What is the evidence that acrylamide causes cancer or reproductive harm?
Acrylamide is used in industry and research to make polymers and is a neurotoxin at very high doses. It was found to be present in starchy, browned foods in 2002.
For cancer studies in 1986 and 1995, researchers fed rats high doses of acrylamide in their drinking water throughout their two-year lifetime. The highest doses increased rates of thyroid, testicular and breast tumors. In 2012, the US government’s National Toxicology Program (NTP), which tests environmental chemicals for potentially hazardous health effects, found similar increases in rats and mice. In male rats, the rate of thyroid tumors rose from 6 percent in rats fed no acrylamide to 25 percent in those fed the highest dose, for example.

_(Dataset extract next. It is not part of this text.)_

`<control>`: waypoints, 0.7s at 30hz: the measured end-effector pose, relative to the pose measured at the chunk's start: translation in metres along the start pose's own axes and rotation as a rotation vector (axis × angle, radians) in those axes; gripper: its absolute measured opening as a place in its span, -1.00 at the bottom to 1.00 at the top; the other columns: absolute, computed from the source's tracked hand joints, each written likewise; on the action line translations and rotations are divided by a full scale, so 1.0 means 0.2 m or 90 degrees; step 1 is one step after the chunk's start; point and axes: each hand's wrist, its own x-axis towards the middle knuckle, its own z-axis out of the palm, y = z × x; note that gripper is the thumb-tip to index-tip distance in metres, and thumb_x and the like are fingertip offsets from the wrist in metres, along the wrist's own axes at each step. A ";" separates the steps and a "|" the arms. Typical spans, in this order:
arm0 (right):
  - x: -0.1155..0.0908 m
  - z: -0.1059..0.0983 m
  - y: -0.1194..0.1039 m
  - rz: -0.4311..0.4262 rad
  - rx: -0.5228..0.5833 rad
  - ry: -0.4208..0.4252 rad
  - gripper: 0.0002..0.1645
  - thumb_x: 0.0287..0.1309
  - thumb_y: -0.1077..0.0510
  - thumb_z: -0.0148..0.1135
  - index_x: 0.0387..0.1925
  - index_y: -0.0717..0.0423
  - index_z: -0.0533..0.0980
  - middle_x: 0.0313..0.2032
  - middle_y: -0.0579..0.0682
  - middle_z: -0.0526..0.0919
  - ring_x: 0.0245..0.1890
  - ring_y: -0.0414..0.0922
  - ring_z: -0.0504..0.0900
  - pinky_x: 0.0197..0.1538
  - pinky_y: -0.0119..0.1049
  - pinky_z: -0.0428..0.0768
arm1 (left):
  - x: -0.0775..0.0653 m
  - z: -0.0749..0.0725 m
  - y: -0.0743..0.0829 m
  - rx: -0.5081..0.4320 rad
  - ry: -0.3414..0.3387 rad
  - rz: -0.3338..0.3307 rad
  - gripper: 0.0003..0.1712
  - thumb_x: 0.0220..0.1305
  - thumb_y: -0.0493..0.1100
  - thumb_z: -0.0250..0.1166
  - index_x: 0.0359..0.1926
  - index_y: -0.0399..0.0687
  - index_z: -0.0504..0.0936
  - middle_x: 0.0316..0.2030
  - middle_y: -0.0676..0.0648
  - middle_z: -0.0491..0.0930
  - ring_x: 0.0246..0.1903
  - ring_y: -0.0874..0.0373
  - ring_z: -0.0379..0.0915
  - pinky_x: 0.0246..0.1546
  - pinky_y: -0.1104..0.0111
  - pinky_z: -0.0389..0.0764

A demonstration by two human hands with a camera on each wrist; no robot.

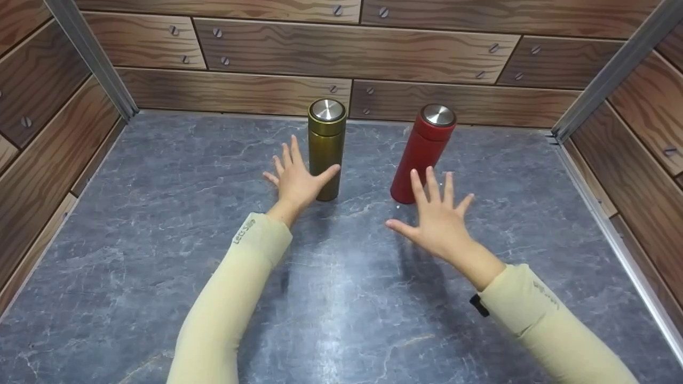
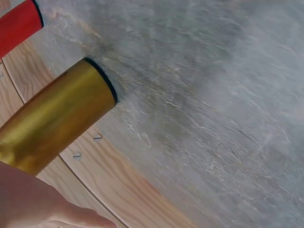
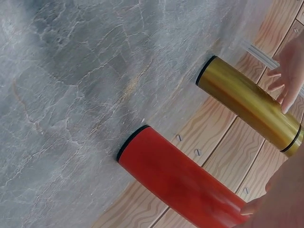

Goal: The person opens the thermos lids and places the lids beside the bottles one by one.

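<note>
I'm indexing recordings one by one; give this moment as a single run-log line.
left hand: fingers spread, near gold flask | right hand: fingers spread, near red flask | both flasks: upright, apart | contact: unclear

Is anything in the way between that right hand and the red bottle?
No, nothing visible stands between the right hand and the red bottle. The gold bottle is off to the left, beside the left hand, not between them.
</note>
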 end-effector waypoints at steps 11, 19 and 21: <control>-0.01 0.00 0.01 -0.003 0.000 0.009 0.29 -0.07 -0.60 -0.03 0.47 -0.06 -0.30 0.46 0.20 -0.34 0.40 0.35 -0.45 0.12 0.55 -0.41 | 0.06 0.01 0.02 0.004 0.003 0.010 0.35 -0.09 0.47 0.25 0.47 0.04 -0.34 0.47 -0.18 -0.18 0.42 -0.32 -0.35 0.27 -0.29 -0.46; -0.01 0.01 0.02 -0.006 -0.009 0.016 0.27 -0.05 -0.56 0.01 0.47 -0.05 -0.27 0.46 0.20 -0.31 0.40 0.36 -0.43 0.12 0.56 -0.37 | 0.08 0.03 0.03 -0.003 0.008 0.002 0.36 -0.10 0.42 0.30 0.47 0.05 -0.35 0.46 -0.13 -0.08 0.41 -0.34 -0.35 0.24 -0.30 -0.52; -0.01 0.01 0.02 -0.006 -0.009 0.016 0.26 -0.03 -0.52 0.05 0.47 -0.05 -0.27 0.46 0.21 -0.31 0.40 0.36 -0.42 0.12 0.56 -0.37 | 0.08 0.04 0.04 -0.007 0.012 -0.002 0.38 -0.12 0.42 0.31 0.47 0.06 -0.35 0.46 -0.12 -0.05 0.41 -0.34 -0.35 0.24 -0.30 -0.53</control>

In females, the rate of a breast tumor rose from 33 percent without acrylamide to 65 percent for the highest dose.
(The NTP also assessed for reproductive harm in 2005 and found that while acrylamide causes slight increases in the incidence of low birth weight and less effective sperm in mice and rats fed high doses, there was no evidence that acrylamide exposure in people results in adverse reproductive effects.)
But experts say that the carcinogenicity of acrylamide in people is still up for debate. For one thing, says Coughlin, doses fed to rodents in these studies were extremely high — the equivalent of a 150-pound person drinking 11,000 to 136,500 eight-ounce cups of coffee per day. For another, population studies of workplace exposure to acrylamide have not found dose-related increases in any specific cancer or in overall cancer mortality.

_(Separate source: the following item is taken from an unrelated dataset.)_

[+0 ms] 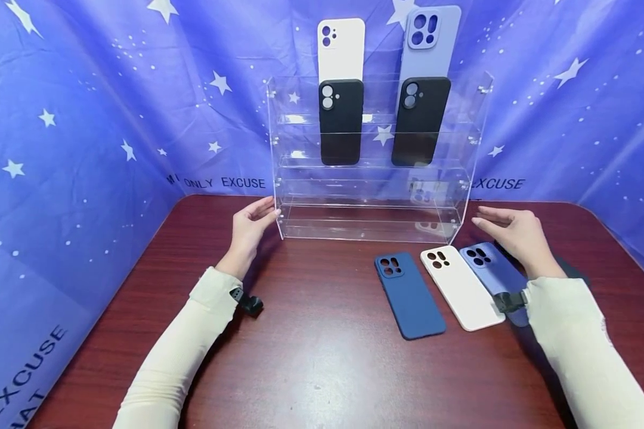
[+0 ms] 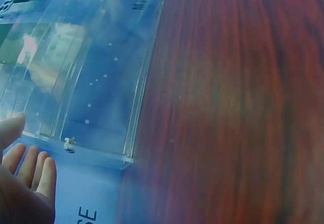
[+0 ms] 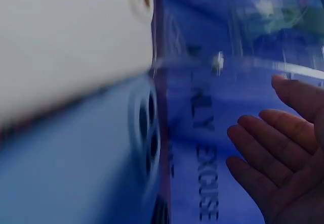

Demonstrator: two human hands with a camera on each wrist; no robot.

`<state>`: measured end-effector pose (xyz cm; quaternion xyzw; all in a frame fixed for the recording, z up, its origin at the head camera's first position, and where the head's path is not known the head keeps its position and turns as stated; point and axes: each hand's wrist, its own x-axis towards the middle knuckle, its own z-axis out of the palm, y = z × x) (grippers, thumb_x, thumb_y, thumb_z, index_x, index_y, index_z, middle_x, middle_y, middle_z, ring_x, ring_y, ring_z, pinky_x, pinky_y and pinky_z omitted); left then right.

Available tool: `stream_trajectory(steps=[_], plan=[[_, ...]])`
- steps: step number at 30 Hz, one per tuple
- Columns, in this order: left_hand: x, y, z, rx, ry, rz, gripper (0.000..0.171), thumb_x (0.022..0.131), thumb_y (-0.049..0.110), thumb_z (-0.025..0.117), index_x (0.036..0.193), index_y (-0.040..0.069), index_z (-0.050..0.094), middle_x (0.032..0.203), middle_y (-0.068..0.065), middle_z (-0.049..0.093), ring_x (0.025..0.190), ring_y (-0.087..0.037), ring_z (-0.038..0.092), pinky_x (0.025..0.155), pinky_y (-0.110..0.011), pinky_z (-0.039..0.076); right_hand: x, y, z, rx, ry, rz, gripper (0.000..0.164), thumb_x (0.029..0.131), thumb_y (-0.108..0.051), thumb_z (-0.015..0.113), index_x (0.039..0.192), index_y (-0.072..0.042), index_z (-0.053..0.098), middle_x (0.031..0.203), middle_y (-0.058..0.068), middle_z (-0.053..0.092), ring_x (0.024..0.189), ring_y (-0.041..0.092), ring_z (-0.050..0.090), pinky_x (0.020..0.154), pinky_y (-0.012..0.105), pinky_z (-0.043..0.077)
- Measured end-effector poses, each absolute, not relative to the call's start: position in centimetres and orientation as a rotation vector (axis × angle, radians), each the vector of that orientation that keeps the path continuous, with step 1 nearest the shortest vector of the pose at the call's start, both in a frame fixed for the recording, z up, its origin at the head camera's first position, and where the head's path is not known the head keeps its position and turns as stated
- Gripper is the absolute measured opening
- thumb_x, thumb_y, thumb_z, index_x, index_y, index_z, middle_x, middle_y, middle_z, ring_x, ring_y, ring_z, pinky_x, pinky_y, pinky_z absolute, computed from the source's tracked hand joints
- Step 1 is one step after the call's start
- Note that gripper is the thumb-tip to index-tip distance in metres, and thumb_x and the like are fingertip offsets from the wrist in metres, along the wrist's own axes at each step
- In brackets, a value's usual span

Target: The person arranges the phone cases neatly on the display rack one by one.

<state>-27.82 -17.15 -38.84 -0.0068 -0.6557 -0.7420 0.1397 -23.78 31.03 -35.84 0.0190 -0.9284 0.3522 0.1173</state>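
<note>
A clear acrylic tiered display stand (image 1: 372,230) is upright at the back of the table. My left hand (image 1: 249,229) is at its lower left side panel, fingers fairly straight and thumb tip at the panel's front edge; firm contact is hard to judge. My right hand (image 1: 515,232) hovers beyond the stand's right side, a small gap away, fingers extended and holding nothing. Below it lies a periwinkle phone case (image 1: 483,257), partly hidden by the wrist. Next to that lie a white phone case (image 1: 461,292) and a dark blue phone case (image 1: 410,298).
On the stand's upper tiers are a white case (image 1: 341,50), a lavender case (image 1: 445,39) and two black cases (image 1: 341,125). A blue star-printed curtain (image 1: 220,119) hangs behind and along the sides. The table (image 1: 300,333) is dark red wood.
</note>
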Motion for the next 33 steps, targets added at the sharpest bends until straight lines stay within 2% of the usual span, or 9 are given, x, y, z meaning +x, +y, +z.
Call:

An analysis of 25 epidemiology studies, encompassing 39,476 people, found no increased risk for 15 types of cancer when comparing people with average dietary intakes of acrylamide to those with daily intakes 10 micrograms higher (the amount in five eight-ounce cups of coffee). The authors concluded that dietary levels of acrylamide do not pose an increased risk of most types of cancer.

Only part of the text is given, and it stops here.